What the task requires: Please reproduce all of the data below exactly, leaving each picture out.

________________________

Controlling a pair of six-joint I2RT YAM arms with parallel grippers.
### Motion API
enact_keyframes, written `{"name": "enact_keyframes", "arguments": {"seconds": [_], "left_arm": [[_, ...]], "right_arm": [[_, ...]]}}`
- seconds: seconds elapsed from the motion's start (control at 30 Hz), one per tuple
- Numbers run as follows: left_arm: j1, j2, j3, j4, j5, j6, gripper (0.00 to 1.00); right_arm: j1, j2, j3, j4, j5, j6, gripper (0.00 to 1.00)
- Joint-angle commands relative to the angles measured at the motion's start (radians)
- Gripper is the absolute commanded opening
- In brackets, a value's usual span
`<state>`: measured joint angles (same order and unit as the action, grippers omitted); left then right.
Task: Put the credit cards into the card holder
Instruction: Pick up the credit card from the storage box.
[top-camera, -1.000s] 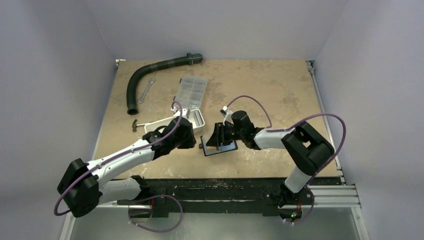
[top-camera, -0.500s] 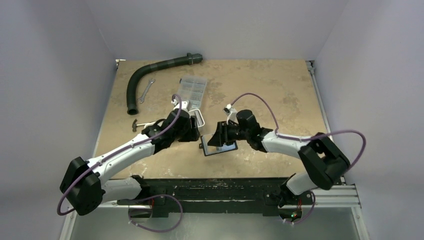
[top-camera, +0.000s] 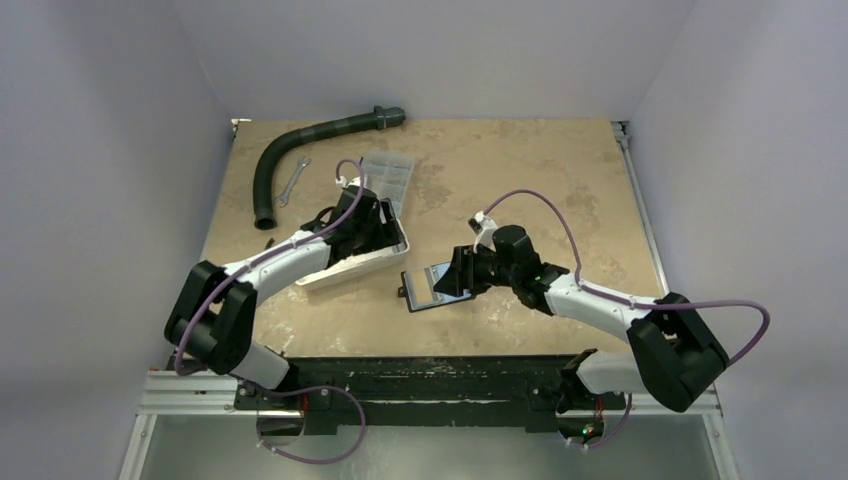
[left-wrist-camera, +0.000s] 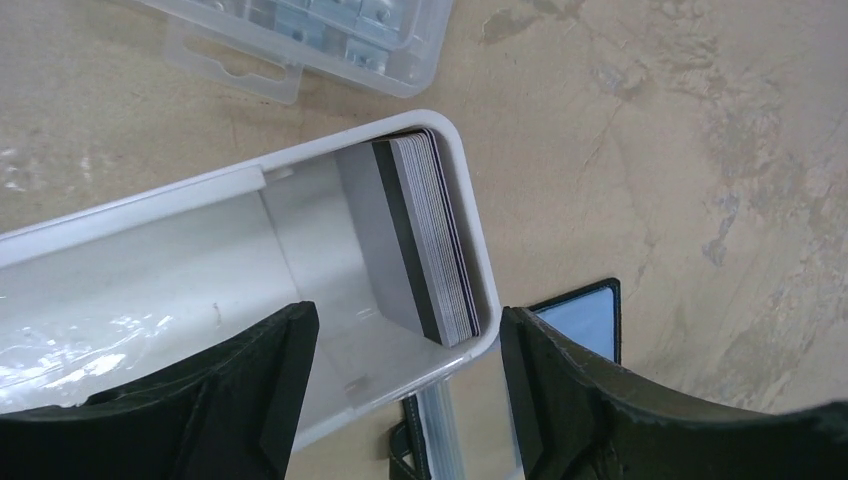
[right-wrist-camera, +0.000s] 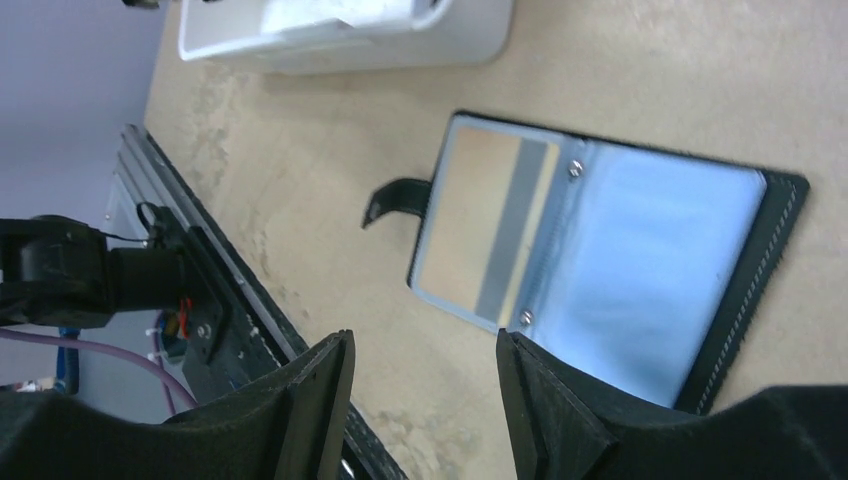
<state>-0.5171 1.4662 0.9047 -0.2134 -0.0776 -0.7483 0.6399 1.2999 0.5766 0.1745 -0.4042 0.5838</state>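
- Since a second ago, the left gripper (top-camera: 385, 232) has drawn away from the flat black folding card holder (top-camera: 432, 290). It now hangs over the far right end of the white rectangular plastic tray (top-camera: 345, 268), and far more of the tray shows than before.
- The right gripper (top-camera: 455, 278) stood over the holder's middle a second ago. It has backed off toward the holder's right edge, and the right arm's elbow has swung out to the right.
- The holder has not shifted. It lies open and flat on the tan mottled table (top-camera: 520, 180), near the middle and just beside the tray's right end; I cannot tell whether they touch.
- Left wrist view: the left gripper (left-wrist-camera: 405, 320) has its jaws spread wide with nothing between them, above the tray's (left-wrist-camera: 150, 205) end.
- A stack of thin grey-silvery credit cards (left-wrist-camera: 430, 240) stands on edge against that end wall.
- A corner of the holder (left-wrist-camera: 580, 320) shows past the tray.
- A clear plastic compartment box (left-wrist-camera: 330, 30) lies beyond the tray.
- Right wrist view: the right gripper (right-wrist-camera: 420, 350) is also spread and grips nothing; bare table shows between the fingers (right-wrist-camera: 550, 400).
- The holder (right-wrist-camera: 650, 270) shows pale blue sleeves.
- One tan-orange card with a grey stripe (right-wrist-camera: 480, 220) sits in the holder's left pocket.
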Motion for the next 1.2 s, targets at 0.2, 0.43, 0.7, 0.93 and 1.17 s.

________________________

Result:
Controlling a pair of six-joint I2RT YAM arms with parallel grippers.
### Motion API
enact_keyframes, written `{"name": "enact_keyframes", "arguments": {"seconds": [_], "left_arm": [[_, ...]], "right_arm": [[_, ...]]}}`
- seconds: seconds elapsed from the motion's start (control at 30 Hz), one per tuple
- Numbers run as follows: left_arm: j1, j2, j3, j4, j5, j6, gripper (0.00 to 1.00); right_arm: j1, j2, j3, j4, j5, j6, gripper (0.00 to 1.00)
- Joint-angle commands relative to the angles measured at the motion's start (radians)
- Gripper is the absolute commanded opening
- In brackets, a value's usual span
`<state>`: measured joint angles (same order and unit as the action, grippers omitted); left then right.
Task: Put the credit cards into the card holder
Instruction: Pick up the credit card from the storage box.
[top-camera, -1.000s] 
[top-camera, -0.500s] 
[top-camera, +0.000s] 
[left-wrist-camera, +0.000s] 
[right-wrist-camera, +0.000s] 
<state>-0.5171 1.4662 0.9047 -0.2134 -0.0776 -0.7483 0.6399 1.2999 0.5766 0.1745 -0.4042 0.5838</state>
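- Since a second ago, the left gripper (top-camera: 385, 232) has drawn away from the flat black folding card holder (top-camera: 432, 290). It now hangs over the far right end of the white rectangular plastic tray (top-camera: 345, 268), and far more of the tray shows than before.
- The right gripper (top-camera: 455, 278) stood over the holder's middle a second ago. It has backed off toward the holder's right edge, and the right arm's elbow has swung out to the right.
- The holder has not shifted. It lies open and flat on the tan mottled table (top-camera: 520, 180), near the middle and just beside the tray's right end; I cannot tell whether they touch.
- Left wrist view: the left gripper (left-wrist-camera: 405, 320) has its jaws spread wide with nothing between them, above the tray's (left-wrist-camera: 150, 205) end.
- A stack of thin grey-silvery credit cards (left-wrist-camera: 430, 240) stands on edge against that end wall.
- A corner of the holder (left-wrist-camera: 580, 320) shows past the tray.
- A clear plastic compartment box (left-wrist-camera: 330, 30) lies beyond the tray.
- Right wrist view: the right gripper (right-wrist-camera: 420, 350) is also spread and grips nothing; bare table shows between the fingers (right-wrist-camera: 550, 400).
- The holder (right-wrist-camera: 650, 270) shows pale blue sleeves.
- One tan-orange card with a grey stripe (right-wrist-camera: 480, 220) sits in the holder's left pocket.
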Motion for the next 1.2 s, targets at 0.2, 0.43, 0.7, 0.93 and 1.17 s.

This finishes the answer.